_Prompt_
Below are the records; output them exactly from the first line through the line with "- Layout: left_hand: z", stopping there.

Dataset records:
= = = =
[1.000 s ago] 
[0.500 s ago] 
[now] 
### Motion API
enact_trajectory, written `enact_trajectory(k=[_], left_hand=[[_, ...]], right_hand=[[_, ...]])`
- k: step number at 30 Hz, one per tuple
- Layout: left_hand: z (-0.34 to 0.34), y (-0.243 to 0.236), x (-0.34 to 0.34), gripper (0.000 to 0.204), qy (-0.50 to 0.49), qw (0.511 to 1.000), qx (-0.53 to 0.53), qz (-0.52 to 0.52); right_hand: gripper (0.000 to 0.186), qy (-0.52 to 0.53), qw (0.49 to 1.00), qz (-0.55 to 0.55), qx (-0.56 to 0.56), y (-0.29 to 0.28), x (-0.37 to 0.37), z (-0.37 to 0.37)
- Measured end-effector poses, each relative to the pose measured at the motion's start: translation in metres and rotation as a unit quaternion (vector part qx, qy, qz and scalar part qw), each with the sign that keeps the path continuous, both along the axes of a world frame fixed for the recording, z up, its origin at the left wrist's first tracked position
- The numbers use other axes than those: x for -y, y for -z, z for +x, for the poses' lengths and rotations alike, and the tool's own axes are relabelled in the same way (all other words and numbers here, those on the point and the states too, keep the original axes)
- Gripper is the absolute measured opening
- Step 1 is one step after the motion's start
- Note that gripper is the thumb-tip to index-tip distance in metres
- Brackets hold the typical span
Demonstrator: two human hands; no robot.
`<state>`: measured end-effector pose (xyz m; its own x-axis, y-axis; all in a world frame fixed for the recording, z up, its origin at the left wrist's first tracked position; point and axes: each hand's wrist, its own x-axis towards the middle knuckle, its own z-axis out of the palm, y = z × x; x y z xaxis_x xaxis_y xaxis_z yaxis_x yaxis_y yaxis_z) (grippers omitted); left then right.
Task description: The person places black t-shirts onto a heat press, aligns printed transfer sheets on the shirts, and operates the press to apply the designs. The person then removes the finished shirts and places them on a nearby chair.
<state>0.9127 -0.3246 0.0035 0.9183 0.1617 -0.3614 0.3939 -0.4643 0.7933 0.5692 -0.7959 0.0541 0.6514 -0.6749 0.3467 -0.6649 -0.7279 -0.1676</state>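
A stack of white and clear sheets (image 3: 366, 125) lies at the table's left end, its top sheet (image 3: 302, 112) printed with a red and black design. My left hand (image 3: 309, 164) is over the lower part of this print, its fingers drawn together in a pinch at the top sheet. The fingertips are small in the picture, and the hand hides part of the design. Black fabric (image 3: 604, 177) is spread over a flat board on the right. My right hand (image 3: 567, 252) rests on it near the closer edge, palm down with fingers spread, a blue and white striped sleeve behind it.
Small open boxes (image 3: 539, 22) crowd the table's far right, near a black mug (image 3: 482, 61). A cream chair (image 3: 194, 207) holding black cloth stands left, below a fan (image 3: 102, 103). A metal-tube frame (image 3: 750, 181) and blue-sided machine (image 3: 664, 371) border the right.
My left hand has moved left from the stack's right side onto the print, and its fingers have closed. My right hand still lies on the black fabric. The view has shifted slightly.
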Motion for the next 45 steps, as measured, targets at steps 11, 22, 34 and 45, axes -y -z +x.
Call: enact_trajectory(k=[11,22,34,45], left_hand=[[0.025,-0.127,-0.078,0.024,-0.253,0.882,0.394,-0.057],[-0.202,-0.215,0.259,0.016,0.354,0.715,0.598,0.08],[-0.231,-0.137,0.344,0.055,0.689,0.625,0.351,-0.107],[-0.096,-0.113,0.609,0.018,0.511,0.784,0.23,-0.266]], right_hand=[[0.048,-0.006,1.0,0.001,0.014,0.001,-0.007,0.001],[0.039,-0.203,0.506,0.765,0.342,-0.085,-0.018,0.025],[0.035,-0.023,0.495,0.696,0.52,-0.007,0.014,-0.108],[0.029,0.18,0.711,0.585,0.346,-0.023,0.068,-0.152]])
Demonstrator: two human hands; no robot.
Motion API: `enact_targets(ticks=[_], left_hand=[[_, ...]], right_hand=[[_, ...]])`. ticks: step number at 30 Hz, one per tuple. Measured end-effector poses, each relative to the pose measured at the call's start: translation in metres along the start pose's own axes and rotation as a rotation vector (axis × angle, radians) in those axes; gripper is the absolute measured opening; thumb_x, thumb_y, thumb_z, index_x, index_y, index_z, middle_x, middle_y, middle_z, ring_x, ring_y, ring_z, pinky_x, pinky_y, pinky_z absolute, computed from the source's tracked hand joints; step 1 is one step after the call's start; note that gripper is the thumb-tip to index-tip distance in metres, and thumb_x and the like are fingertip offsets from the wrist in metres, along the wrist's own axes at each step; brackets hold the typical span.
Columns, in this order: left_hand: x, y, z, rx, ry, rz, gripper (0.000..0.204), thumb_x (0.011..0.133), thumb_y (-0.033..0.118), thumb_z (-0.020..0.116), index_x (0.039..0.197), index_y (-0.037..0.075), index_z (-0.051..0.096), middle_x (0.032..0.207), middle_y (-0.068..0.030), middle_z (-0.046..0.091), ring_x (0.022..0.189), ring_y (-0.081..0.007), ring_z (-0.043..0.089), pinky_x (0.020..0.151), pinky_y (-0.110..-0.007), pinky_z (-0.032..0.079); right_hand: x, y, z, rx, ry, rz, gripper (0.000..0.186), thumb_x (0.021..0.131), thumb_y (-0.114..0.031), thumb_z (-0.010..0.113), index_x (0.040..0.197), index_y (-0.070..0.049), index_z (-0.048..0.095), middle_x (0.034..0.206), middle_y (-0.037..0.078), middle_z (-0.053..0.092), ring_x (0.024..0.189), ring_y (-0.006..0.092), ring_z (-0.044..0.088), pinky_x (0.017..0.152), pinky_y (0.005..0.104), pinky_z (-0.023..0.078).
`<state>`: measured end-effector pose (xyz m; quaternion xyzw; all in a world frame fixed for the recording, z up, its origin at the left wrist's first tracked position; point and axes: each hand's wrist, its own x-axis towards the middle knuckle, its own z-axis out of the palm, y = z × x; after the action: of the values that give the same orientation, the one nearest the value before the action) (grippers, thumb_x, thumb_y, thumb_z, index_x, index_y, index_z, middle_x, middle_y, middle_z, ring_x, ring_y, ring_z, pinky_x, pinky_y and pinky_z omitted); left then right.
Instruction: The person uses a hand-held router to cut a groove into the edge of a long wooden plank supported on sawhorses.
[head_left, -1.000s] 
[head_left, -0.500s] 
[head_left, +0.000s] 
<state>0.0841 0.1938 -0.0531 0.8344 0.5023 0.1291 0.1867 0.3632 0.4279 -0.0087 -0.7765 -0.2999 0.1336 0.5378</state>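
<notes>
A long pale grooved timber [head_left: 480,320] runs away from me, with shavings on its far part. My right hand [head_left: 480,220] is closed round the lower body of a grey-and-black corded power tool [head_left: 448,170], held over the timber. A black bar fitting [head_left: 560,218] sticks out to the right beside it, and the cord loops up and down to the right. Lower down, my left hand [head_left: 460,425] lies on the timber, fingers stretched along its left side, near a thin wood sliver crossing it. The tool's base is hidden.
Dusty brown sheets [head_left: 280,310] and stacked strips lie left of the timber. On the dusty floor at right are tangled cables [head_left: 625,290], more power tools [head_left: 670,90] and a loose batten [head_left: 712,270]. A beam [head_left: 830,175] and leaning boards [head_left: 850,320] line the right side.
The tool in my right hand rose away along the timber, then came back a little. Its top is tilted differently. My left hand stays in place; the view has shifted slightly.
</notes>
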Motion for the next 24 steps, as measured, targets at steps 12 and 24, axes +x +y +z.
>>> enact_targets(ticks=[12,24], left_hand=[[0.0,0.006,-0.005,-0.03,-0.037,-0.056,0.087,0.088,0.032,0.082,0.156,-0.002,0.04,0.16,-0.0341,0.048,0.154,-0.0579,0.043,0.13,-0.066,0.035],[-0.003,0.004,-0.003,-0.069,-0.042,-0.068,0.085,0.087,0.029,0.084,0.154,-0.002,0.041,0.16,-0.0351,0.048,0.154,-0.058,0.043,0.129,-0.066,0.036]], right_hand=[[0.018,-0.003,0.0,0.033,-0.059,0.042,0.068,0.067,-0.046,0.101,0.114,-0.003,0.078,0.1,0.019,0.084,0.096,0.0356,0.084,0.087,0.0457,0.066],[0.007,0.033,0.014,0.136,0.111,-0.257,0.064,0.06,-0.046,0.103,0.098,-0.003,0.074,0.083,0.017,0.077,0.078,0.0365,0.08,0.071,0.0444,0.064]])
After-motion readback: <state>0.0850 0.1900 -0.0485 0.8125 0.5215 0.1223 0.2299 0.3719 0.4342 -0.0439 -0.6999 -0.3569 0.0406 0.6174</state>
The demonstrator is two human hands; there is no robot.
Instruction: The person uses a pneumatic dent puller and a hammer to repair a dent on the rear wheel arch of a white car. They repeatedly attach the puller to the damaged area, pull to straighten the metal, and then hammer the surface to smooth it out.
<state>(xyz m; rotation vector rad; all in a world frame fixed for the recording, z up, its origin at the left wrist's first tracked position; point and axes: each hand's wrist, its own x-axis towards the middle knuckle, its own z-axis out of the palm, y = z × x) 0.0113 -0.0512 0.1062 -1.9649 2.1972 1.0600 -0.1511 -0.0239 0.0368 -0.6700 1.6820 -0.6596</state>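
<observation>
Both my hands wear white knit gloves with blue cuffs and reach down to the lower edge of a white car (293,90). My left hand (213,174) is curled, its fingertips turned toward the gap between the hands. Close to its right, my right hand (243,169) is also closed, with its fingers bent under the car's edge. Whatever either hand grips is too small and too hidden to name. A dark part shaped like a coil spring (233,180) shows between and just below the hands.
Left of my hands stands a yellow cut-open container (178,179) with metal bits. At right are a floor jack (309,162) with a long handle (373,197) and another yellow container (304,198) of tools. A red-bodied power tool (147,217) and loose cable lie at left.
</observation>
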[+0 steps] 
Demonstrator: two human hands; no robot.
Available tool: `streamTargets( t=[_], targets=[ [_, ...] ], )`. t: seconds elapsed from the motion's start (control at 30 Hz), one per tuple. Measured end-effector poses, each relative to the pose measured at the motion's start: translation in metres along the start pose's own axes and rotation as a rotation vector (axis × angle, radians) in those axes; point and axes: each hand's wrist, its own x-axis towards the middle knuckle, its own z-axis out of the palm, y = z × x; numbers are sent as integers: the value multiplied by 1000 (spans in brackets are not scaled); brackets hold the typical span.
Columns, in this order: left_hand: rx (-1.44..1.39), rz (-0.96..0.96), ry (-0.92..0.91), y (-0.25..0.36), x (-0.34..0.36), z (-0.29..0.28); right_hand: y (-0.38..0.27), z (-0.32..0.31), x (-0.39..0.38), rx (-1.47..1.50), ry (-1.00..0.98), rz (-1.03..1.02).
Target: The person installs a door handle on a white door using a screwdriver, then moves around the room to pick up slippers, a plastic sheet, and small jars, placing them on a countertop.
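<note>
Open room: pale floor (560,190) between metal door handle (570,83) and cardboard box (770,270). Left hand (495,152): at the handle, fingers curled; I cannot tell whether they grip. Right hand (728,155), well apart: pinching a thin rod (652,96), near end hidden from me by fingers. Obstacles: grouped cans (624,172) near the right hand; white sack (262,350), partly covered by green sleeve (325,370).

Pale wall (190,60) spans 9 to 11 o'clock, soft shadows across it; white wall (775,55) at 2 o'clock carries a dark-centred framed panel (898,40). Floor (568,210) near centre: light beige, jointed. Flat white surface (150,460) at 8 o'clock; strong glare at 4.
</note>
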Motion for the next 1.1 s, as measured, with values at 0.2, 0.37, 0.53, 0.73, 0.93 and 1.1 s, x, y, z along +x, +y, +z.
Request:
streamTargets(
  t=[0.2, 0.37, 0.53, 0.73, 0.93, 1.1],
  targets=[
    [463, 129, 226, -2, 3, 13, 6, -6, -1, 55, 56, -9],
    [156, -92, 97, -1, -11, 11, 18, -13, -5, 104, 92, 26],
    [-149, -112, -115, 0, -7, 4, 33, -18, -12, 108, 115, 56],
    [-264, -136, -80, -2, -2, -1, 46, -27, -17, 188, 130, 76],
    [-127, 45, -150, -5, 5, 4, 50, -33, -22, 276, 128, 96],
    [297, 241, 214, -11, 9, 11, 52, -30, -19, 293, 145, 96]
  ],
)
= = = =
_Response box_
[1.000 s ago] 
[0.500 s ago] 
[now] 
### Motion API
enact_trajectory, written `enact_trajectory(k=[_], left_hand=[[_, ...]], right_hand=[[_, ...]])`
- k: step number at 30 Hz, one per tuple
- Layout: left_hand: z (-0.34 to 0.34), y (-0.243 to 0.236), x (-0.34 to 0.34), gripper (0.000 to 0.204), qy (-0.50 to 0.49), qw (0.511 to 1.000), qx (-0.53 to 0.53), qz (-0.52 to 0.52); right_hand: gripper (0.000 to 0.186), qy (-0.52 to 0.53), qw (0.49 to 1.00), qz (-0.55 to 0.55), qx (-0.56 to 0.56), y (-0.29 to 0.28), x (-0.37 to 0.37), z (-0.37 to 0.37)

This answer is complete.